Source: Charles Pellegrino Web Site

Remember White Star Lines the next time some corporate sock puppet tells you we need tort reform.  If it weren't for "greedy trial lawyers" it's entirely possible that airlines would bill the families of dead captains for the cost of their uniforms. 

June 16, 2007

Ralph Cook on the PRI "Study" that claims tort costs are pushing a trillion bucks a year

Ralph Cook wrote a letter to the editor in which he criticizes the propaganda  study issued by the Pacific Research Institute:

The $865 billion figure PRI advertises contains a long list of costs not at all associated with the civil justice system. For example, the Tillinghast study which PRI calls the "gold standard" and bases much of its study on, says tort costs in the United States are around $279 billion. Business Week, one of the corporate community's most trusted publications, said Tillinghast's total included "everything from payouts for fender-benders to the salaries of insurance CEOs," and is "a wild exaggeration." With Tillinghast's grossly exaggerated total tort costs of $279 billion, PRI's total, largely based on and more than three times Tillinghast's, is even more far-fetched.

Source: montgomeryadvertiser.com ::  Inflated figure undercuts premise

The "reform" movement has a history of relying on made-up data.  Regular readers will recall Professor Fink's take on another bogus study.

June 04, 2007

" 'Reform' is Republican for 'screw the poor and the middle class.' "
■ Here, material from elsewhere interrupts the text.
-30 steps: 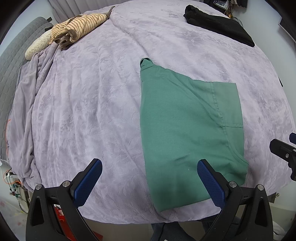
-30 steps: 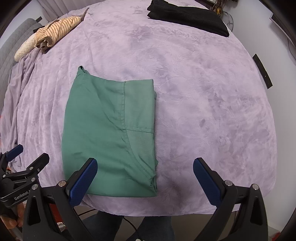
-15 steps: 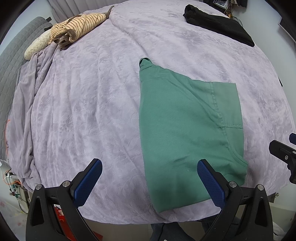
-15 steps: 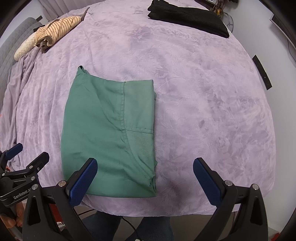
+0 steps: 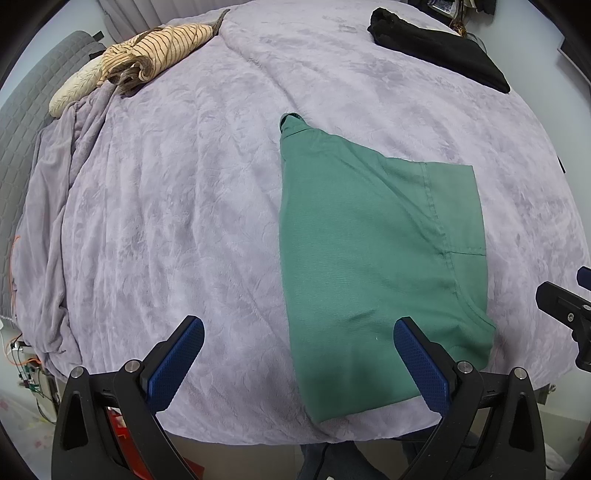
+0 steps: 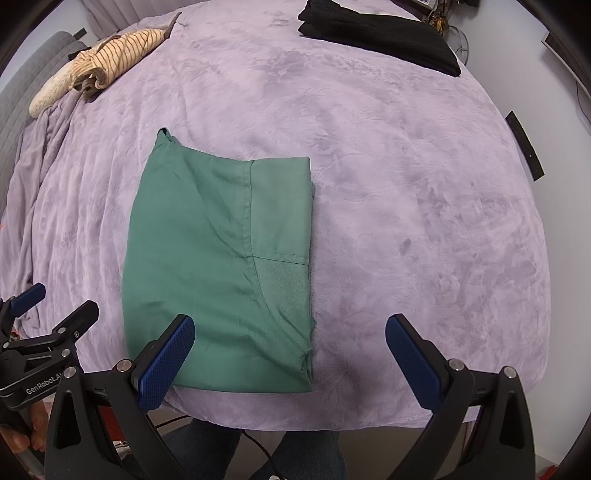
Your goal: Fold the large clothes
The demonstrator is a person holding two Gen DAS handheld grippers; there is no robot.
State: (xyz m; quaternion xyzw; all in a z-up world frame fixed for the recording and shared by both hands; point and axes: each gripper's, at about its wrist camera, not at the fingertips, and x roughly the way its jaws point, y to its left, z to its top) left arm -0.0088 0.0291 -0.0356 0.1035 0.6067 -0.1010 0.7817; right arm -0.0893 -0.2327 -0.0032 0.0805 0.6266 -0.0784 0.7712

 If you're looking for a great f-bomb laden critique of the Bush administration and its pro-business, anti-consumer policies, Lance Mannion just posted a good one: 

Don't worry.  The market will take care of it.  When enough people get sick and know what companies' products made them sick and stop buying from them and when enough stores that carry those products close and enough lawsuits are filed, then all that tainted and spoiled food will just magically vanish from the marketplace.

Except the Republican Free Marketeers want to take away your ability to sue.  They call it tort reform.  It's like Social Security reform.  "Reform" is Republican for "screw the poor and the middle class."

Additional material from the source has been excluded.